Simultaneous Determination of Celecoxib, Dezocine and Dexmedetomidine in Beagle Plasma Using UPLC-MS/MS Method and the Application in Pharmacokinetics

Jie Hu  1   2 Xin-Juan Su  2 Hui-Ling Si  2 Rui-Xiang Song  3 Fang Zhang  3 Xiang-Jun Qiu  3 Xing-Peng Chen  2
Affiliations

Simultaneous Determination of Celecoxib, Dezocine and Dexmedetomidine in Beagle Plasma Using UPLC-MS/MS Method and the Application in Pharmacokinetics

Jie Hu et al. Drug Des Devel Ther. .

Abstract

Background: An efficient, fast and sensitive ultra high-performance liquid chromatography-mass spectrometry (UPLC-MS/MS) method for simultaneous determination of celecoxib (CEL), dezocine (DEZ) and dexmedetomidine (DEX) in beagle plasma were established.

Methods: The beagle dogs plasmawas precipitated by acetonitrile. The column was Acquity UPLC BEH C18 column and the mobile phase was acetonitrile-formic acid with gradient mode, and the flow rate was set at 0.4 mL/min. Under the positive ion mode, CEL, DEZ, DEX and Midazolam (internal standard, IS) were monitored by multiple reaction monitoring (MRM) as the following mass transition pairs: m/z 381.10→282.10 for CEL, m/z 246.20→147.00 for DEZ, m/z 201.10→94.90 for DEX, and m/z 326.10→291.10 for IS.

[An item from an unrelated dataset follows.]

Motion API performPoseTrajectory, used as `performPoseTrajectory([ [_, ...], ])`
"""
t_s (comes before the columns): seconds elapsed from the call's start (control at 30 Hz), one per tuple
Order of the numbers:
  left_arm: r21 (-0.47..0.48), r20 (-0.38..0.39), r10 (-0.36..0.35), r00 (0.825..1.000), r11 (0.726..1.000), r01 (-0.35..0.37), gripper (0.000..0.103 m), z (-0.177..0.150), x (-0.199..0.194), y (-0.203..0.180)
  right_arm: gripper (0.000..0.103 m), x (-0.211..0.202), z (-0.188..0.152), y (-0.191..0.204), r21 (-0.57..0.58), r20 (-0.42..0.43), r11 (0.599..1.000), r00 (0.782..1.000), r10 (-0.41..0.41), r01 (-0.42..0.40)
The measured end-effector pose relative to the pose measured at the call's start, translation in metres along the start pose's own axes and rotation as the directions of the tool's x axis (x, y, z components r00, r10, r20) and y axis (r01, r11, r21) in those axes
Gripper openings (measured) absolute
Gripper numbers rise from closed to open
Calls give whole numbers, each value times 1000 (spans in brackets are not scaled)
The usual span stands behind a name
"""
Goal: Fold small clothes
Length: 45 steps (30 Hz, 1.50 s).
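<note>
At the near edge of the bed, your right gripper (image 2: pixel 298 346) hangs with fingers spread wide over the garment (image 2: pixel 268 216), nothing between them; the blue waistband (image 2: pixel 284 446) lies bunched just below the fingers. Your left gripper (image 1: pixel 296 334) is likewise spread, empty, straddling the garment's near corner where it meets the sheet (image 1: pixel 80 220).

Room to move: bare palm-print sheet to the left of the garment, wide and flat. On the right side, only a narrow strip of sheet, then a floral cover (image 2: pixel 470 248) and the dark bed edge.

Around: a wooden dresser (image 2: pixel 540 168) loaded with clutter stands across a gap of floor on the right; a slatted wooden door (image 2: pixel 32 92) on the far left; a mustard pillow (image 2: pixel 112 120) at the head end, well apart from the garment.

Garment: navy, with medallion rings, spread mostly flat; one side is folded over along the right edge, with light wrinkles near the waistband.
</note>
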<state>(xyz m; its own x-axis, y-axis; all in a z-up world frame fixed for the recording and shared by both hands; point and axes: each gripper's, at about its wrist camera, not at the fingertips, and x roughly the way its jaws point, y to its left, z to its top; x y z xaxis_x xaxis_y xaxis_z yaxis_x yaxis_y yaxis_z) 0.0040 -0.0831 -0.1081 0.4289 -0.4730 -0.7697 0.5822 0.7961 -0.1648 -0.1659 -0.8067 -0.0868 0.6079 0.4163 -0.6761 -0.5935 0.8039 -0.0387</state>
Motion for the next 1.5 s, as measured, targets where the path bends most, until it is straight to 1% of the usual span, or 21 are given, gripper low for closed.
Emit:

Results: This UPLC-MS/MS method had good linearity for CEL, DEZ and DEX. The RSDs of inter-day and intra-day precision were the values of 0.31-7.66% and 0.11-9.63%, respectively; the RE values were from -6.05% to 10.98%. The extraction recovery was more than 79%, and the matrix effect was around 100%. The RSDs of stability were less than 8.96%. All of them met the acceptance standard of biological analysis method recommended by FDA.

Conclusion: This UPLC-MS/MS method is an effective tool for the simultaneous determination of CEL, DEX and DEX, and has been successfully applied to the study of pharmacokinetics in beagle dogs.

Keywords: UPLC-MS/MS; beagles; celecoxib; dexmedetomidine; dezocine; pharmacokinetics.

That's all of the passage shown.